### Task prompt
Take the data below and extract the lines from the one with "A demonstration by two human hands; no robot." to the one with "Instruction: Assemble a", inclusive, exactly as written.

Excerpts from a dataset
————

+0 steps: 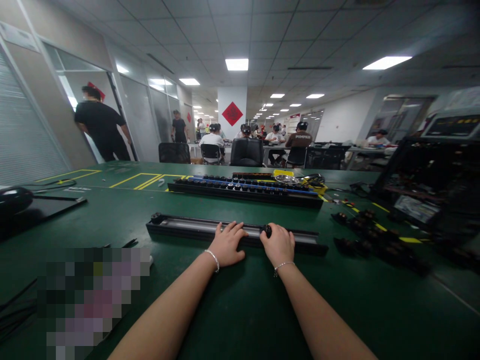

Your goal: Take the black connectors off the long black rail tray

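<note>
A long black channel (pixel 187 226) with a grey inner strip lies across the green table. My left hand (pixel 228 244) rests on its middle with the fingers spread, holding nothing. To the right, my right hand (pixel 278 243) has its fingers closed round a small black part (pixel 267 230) at the channel. Another small black part (pixel 156 218) sits at the channel's left end. Farther back lies a second long black channel (pixel 247 193), with a row of small black parts and a blue strip.
Several black parts (pixel 375 240) are heaped at the right. Behind them stands dark equipment (pixel 416 205). A metal dish (pixel 287 179) and yellow tray (pixel 283 173) lie at the back. A mouse-like black object (pixel 15 200) is at the left. People are in the background.
</note>
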`<action>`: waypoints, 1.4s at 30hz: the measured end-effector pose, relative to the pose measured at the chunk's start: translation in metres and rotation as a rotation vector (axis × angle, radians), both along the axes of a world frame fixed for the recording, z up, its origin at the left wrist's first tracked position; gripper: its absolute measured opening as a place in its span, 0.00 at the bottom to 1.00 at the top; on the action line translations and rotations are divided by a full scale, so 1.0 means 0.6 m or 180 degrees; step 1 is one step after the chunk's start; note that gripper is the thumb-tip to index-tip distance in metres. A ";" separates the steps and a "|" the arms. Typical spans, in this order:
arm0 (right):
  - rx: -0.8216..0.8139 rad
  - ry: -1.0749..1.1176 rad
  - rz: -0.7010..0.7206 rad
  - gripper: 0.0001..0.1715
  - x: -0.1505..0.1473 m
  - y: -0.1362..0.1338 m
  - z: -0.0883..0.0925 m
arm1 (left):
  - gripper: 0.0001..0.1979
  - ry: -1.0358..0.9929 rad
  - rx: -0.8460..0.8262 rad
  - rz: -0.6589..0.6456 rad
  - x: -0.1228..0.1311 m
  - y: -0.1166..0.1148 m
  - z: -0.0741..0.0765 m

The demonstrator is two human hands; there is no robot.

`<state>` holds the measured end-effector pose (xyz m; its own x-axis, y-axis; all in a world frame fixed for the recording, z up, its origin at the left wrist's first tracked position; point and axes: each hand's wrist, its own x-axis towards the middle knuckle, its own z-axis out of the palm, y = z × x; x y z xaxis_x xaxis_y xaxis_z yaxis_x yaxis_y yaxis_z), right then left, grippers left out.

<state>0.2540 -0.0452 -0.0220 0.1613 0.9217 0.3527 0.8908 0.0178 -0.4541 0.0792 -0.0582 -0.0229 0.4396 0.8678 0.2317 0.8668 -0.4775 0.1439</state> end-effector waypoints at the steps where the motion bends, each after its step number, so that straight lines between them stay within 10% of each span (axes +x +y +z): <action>1: -0.0006 -0.0005 -0.0007 0.18 0.001 0.000 0.000 | 0.26 -0.0005 0.0008 -0.0008 0.000 0.000 0.000; 42: -0.0176 -0.0192 -0.0453 0.18 0.061 0.007 0.014 | 0.25 -0.0036 0.0089 -0.0024 -0.004 0.003 -0.006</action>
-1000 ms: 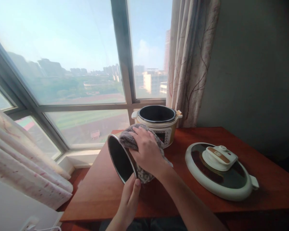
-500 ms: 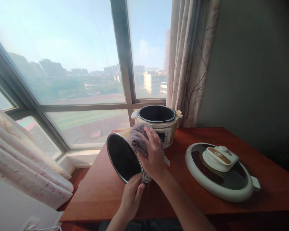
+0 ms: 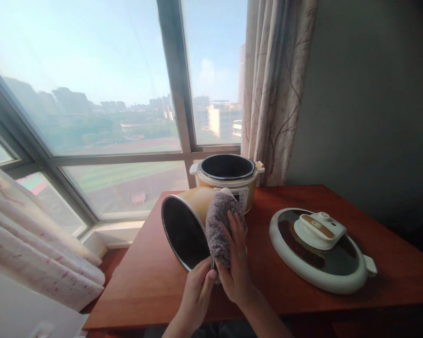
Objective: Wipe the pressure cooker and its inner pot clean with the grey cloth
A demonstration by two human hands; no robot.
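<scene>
An inner pot (image 3: 199,199), gold outside and black inside, lies tilted with its mouth toward the lower left. My left hand (image 3: 197,291) pinches its rim at the near edge, thumb outside. A grey fluffy cloth (image 3: 221,225) lies against the pot's outer right side. Pressed flat on it is my right hand (image 3: 237,260), fingers stretched upward along the cloth. Behind the pot stands the cooker body (image 3: 229,176), cream and gold with a dark opening and a control panel partly covered by the cloth.
On the right of the reddish-brown table (image 3: 134,291) rests a round cream lid (image 3: 313,249) with a dark glass centre and a handle. Windows (image 3: 120,117) stand behind, with curtains (image 3: 275,94) beside them and a dark wall at right.
My right hand and the cloth have slid down and to the right along the pot's outside, uncovering more of its gold surface. The pot has shifted slightly right. My left hand still grips the rim.
</scene>
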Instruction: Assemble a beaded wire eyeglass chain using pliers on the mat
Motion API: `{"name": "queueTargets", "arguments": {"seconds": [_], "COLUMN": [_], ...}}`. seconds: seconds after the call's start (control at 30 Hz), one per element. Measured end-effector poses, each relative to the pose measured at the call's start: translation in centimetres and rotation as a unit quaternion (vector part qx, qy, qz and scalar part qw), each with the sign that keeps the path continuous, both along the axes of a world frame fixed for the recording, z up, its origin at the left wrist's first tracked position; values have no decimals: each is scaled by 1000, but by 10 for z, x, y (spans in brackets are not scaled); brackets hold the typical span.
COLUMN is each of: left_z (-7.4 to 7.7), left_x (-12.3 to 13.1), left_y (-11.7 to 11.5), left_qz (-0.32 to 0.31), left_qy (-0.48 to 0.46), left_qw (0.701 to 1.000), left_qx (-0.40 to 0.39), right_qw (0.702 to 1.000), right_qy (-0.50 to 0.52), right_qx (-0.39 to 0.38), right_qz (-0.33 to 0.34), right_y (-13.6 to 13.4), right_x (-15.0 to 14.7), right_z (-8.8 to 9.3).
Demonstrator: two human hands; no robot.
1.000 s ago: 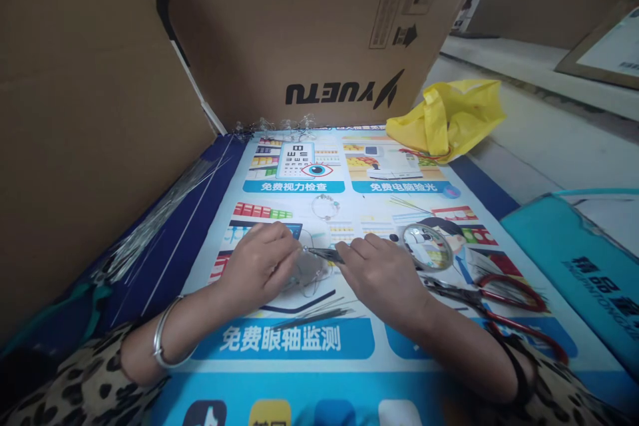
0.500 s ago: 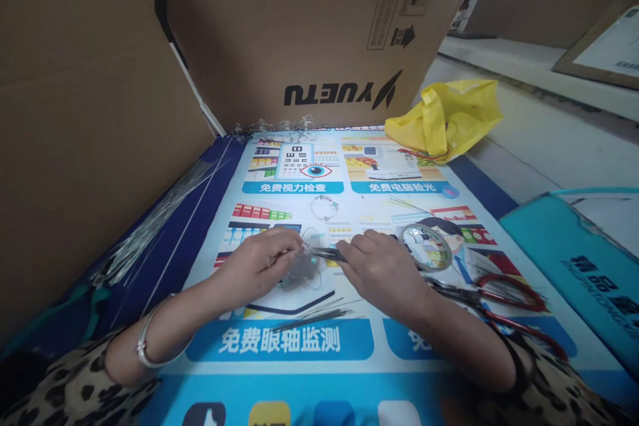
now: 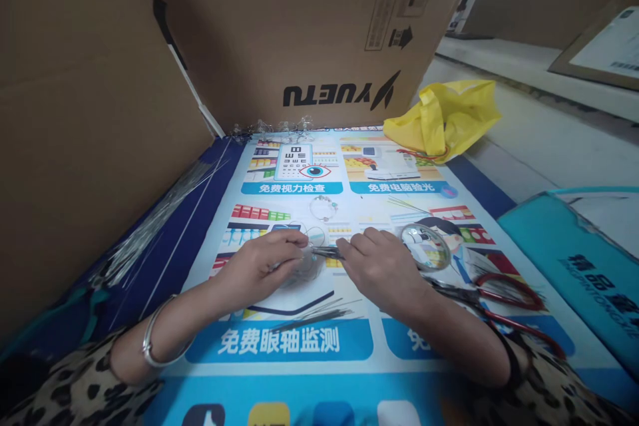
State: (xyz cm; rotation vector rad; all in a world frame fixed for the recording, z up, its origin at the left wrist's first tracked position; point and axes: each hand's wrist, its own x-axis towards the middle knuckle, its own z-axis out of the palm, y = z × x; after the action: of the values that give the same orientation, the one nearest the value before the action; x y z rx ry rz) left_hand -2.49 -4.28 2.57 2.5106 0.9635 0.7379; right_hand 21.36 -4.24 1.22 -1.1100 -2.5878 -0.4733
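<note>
My right hand (image 3: 382,273) is wrapped round a pair of needle-nose pliers (image 3: 326,251), whose thin jaws point left. Thin, looped wire (image 3: 319,233) lies at the plier tips, and the fingertips of my left hand (image 3: 264,263) are closed on its other side. Parts of this wire are too fine and blurred to follow. Beyond my hands, a beaded wire ring (image 3: 323,208) rests on the printed mat (image 3: 349,367). By my right wrist are red-handled scissors (image 3: 506,293) and a round, clear dish (image 3: 426,246).
Loose wires (image 3: 319,314) lie before my hands, with a larger bundle (image 3: 144,233) at the left. Cardboard walls (image 3: 259,26) stand behind and left. Several small wire pieces (image 3: 284,126) line the back edge. A yellow bag (image 3: 444,120) and teal box (image 3: 569,266) are at the right.
My left fingers have shifted a little and spread slightly at the wire. The pliers have turned slightly in my right hand, their tips still at the wire.
</note>
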Motion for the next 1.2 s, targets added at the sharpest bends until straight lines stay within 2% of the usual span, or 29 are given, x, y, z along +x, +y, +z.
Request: {"name": "queueTargets", "arguments": {"seconds": [0.23,0.63,1.0,1.2], "left_z": [-2,0,-1,-2], "left_x": [-1,0,1,5], "left_y": [1,2,0,-4], "left_qz": [-14,-33,-21,13], "left_qy": [2,-26,-32,-14], "left_qw": [1000,999,999,999], "left_qx": [8,22,5,-39], "right_qw": [1000,1000,999,1000], "right_qy": [-11,-19,-29,-23], "right_qx": [11,-16,-19,-2], "right_qz": [5,-11,-20,-19], "right_y": [0,-3,-4,-5], "right_x": [0,0,-1,-3], "right_z": [-1,0,3,1]}}
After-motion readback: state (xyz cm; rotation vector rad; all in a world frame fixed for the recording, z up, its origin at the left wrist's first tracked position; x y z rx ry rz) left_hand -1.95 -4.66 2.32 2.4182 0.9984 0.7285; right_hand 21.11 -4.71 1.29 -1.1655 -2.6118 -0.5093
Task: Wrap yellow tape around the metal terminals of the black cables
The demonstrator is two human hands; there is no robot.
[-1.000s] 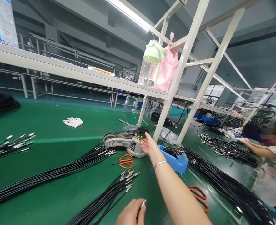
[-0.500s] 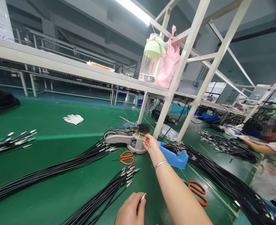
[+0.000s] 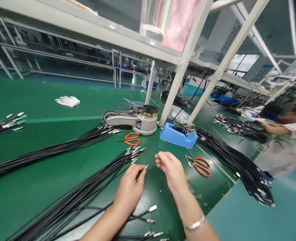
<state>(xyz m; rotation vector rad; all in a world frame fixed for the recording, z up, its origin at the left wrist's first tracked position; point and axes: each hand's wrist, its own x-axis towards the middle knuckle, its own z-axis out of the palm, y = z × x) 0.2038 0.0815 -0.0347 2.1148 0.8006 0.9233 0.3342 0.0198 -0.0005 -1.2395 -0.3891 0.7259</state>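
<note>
Fingers of the left hand (image 3: 130, 185) pinch a silver metal connector (image 3: 145, 168) above the green worktop (image 3: 49, 177); those of the right hand (image 3: 173, 174), curled nearly together, hide whether they hold anything. A slack pinch could drop the connector among the silver-tipped black cables (image 3: 97, 179) alongside.

Bare green tabletop (image 3: 152, 182) runs forward between left hand (image 3: 131, 184) and right hand (image 3: 172, 170); ahead stand the grey tape dispenser (image 3: 144, 126) and blue tape holder (image 3: 174, 136), with seemingly a slim gap between.
</note>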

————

### Task response
A demonstration by two human hands; no robot.
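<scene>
An inner pot (image 3: 199,199), gold outside and black inside, lies tilted with its mouth toward the lower left. My left hand (image 3: 197,291) pinches its rim at the near edge, thumb outside. A grey fluffy cloth (image 3: 221,225) lies against the pot's outer right side. Pressed flat on it is my right hand (image 3: 237,260), fingers stretched upward along the cloth. Behind the pot stands the cooker body (image 3: 229,176), cream and gold with a dark opening and a control panel partly covered by the cloth.
On the right of the reddish-brown table (image 3: 134,291) rests a round cream lid (image 3: 313,249) with a dark glass centre and a handle. Windows (image 3: 120,117) stand behind, with curtains (image 3: 275,94) beside them and a dark wall at right.
My right hand and the cloth have slid down and to the right along the pot's outside, uncovering more of its gold surface. The pot has shifted slightly right. My left hand still grips the rim.
</scene>
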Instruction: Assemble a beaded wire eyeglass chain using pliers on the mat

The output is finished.